Task = Take from the material every line that contains the word "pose".

─── Supplied material

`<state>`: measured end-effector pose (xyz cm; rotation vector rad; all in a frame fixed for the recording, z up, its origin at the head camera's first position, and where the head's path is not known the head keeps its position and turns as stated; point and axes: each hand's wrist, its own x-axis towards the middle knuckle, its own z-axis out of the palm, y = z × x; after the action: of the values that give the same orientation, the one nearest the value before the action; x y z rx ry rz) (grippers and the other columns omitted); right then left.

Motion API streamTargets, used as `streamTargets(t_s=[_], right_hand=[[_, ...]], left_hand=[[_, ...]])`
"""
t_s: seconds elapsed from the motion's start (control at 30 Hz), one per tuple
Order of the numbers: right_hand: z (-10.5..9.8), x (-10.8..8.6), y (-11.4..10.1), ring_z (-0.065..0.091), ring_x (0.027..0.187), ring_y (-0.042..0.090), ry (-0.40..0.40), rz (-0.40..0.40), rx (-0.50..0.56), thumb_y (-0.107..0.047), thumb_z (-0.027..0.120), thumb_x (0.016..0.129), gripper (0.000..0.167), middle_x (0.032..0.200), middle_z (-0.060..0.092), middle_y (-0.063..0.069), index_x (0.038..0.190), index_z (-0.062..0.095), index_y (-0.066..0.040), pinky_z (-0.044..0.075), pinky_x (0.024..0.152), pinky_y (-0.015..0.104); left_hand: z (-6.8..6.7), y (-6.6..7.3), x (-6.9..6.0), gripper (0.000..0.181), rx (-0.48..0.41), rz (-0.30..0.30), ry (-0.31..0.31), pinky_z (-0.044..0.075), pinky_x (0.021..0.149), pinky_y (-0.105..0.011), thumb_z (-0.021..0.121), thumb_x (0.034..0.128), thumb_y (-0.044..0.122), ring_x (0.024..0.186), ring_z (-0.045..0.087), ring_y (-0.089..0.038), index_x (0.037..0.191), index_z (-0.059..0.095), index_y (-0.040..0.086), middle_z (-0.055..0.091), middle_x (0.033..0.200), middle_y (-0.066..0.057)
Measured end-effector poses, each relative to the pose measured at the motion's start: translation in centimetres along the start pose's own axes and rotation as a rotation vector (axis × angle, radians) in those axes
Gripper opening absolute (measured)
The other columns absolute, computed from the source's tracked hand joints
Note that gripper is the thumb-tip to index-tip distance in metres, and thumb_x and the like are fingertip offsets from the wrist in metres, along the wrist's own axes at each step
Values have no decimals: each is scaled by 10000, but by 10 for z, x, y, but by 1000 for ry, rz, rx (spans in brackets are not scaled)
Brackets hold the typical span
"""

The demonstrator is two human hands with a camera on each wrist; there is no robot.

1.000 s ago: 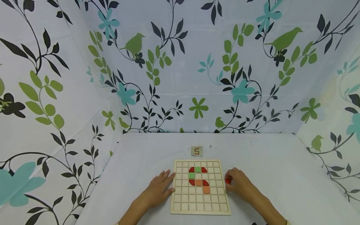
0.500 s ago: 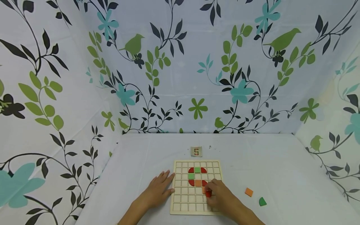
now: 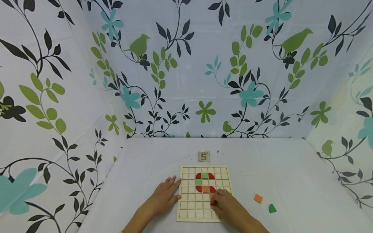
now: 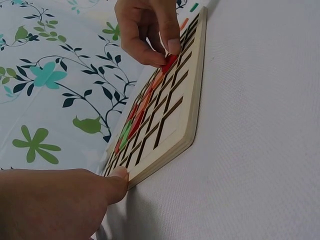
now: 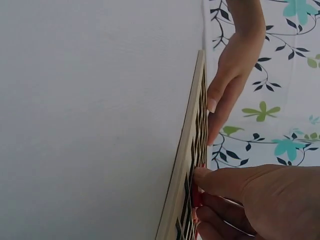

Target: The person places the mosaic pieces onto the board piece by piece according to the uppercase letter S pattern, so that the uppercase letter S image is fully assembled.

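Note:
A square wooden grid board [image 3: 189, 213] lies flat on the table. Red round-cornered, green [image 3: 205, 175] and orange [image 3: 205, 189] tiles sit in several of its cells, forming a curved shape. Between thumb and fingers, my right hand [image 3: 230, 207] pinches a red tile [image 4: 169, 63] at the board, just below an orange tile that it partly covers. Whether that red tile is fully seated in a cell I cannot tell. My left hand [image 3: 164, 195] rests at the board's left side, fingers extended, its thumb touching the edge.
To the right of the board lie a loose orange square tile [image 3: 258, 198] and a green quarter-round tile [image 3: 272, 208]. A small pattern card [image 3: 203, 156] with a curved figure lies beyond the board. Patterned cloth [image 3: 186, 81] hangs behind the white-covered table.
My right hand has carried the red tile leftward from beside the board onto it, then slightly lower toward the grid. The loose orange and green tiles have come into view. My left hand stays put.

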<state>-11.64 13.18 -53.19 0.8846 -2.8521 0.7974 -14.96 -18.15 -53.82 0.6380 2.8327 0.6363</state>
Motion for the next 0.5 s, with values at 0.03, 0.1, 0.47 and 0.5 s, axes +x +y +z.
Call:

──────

Solution for this exercise =
`<state>`: measured end-effector pose (xyz cm; rotation vector rad; all in a frame fixed for the recording, z up, its origin at the head camera's first position, and where the head's path is not known the head keeps its position and turns as stated; point and axes: each hand's wrist, its own x-axis towards the middle knuckle, its own z-axis out of the palm, y = z × x; after the action: of the values that give the same orientation, the one nearest the value before the action; x y z rx ry rz) (grippers and the other columns omitted); right then left.
Measured end-effector poses, each relative to the pose measured at the motion's start: translation in centimetres along the start pose's own axes and rotation as a rotation vector (axis × angle, radians) in those axes

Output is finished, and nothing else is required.